COVER HIM WITH GRASS
In memoriam Bruce Chatwin

The initial impulse for writing these pieces was a reconciliation of African and European aesthetics. They are not minimalist. When I wrote them I was frustrated both with the bland mechanism of repeat-pattern music and with serial technique. I wanted to move away from a conceptualist approach to composition. Traditional African music has an existential quality which attracted me. It is essentially a music of being not becoming. It does not aim at transporting the listener, but reinforces and intensifies the here and now. The music is not conceptualised in any way. I took the liberty of approaching European music from the point of view of an African. This learning process led me to more flexible solutions. Shortly after writing these pieces I realised that style is not a way to begin a composition. Style is a red-herring; it can stand in the way of both the composer and the listener.


MBIRA
1980
two harpsichords and rattles

This piece is based on the traditional Shona tune Nyamaropa from Zimbabwe. It is played in an African tuning of roughly seven equal steps to the octave. Mbira is the generic name of a popular African instrument with a set of plucked keys, a soundboard and resonator, thought to have been invented between 1000 and 2000 years ago. My piece Mbira began as a simple transciption for harpsichords of Mbira Dza Vadzimu music. The timbre of 17th and 18th century harpsichords - their individuality, the way each instrument 'speaks' - as well as the fact that they are easily re-tuned, made them highly suitable for this music. Later I added my own patterns composed in traditional Shona style as well as a non-traditional coda.

All of the 48-note patterns are based on the same cyclic 'chord' progression of 12 fifths. The technique of performing this music involves improvisation around the basic patterns, in which the chord progression is strictly adhered to, but left-hand as well as right-hand patterns are exchanged freely at any point during the cycle. The number of repetitions of the patterns is at the discretion of the players.

An important feature of the music is the interlocking of the players, in which one player's pattern begins one note later than the other. So each player (including the rattle player) has an equal and independent down-beat. This means that one combined pattern can often be heard in two distinctly different ways, rather like the shifting focus in some optical illusions. There is no parallel for this in Western music.

I hoped that by approaching Mbira music in this direct way I would be able to learn something about composition without proportioning, and escape a little from that distinctly Western anxiety which demands timed change. I also hoped it might cast some new light on traditional Western instruments.


WHITE MAN SLEEPS
1982
two harpsichords, viola da gamba, percussion

In 1982 Adrian Jack planned an installation of my tape works as well as live performances of my more African pieces in his MusICA concert series at the Institute of Contemporary Arts (London). He asked me to write a piece to complement Mbira and Matepe. This posed a daunting problem. The tuning system of the other pieces was specific to Mbira-style music, and I wanted to write something quite different. I realised I could add viola da gamba to the ensemble because its movable frets could cope with the tuning. This would also give me an opportunity of working with my friend Margriet Tindemans.

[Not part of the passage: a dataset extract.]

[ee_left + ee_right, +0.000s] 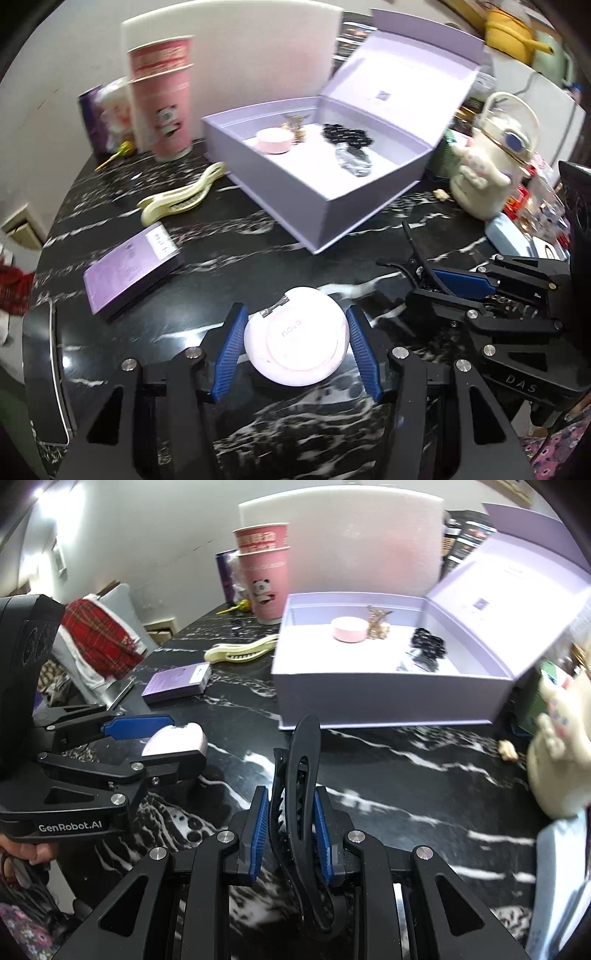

A long search for music appropriate to the tuning ensued. In the end I drew from Tswana and nyanga panpipe music, from San bow music, and from Basotho lesiba music and concertina style, to which I added my own invented folklore. My approach was anything but purist - the music is Altered, slowed down by a few 'time-octaves', cast into non-African metres (like the 13-beat pattern of the last dance) and re-distributed between the players in several ways. I also used interlocking techniques where they were absent in the original models and vice versa. This treatment now seems to me to be unacceptably Germanic, but at the time I was still very much a Cologne composer. I feel that the piece has more to do with European music in the 1980's than anything else.

The title White Man Sleeps comes from a moment in nyanga panpipe music where the performers leave off playing their loud pipes for a few cycles and dance only to the sound of their ankle rattles, to let the white landowner sleep - for a minute or two.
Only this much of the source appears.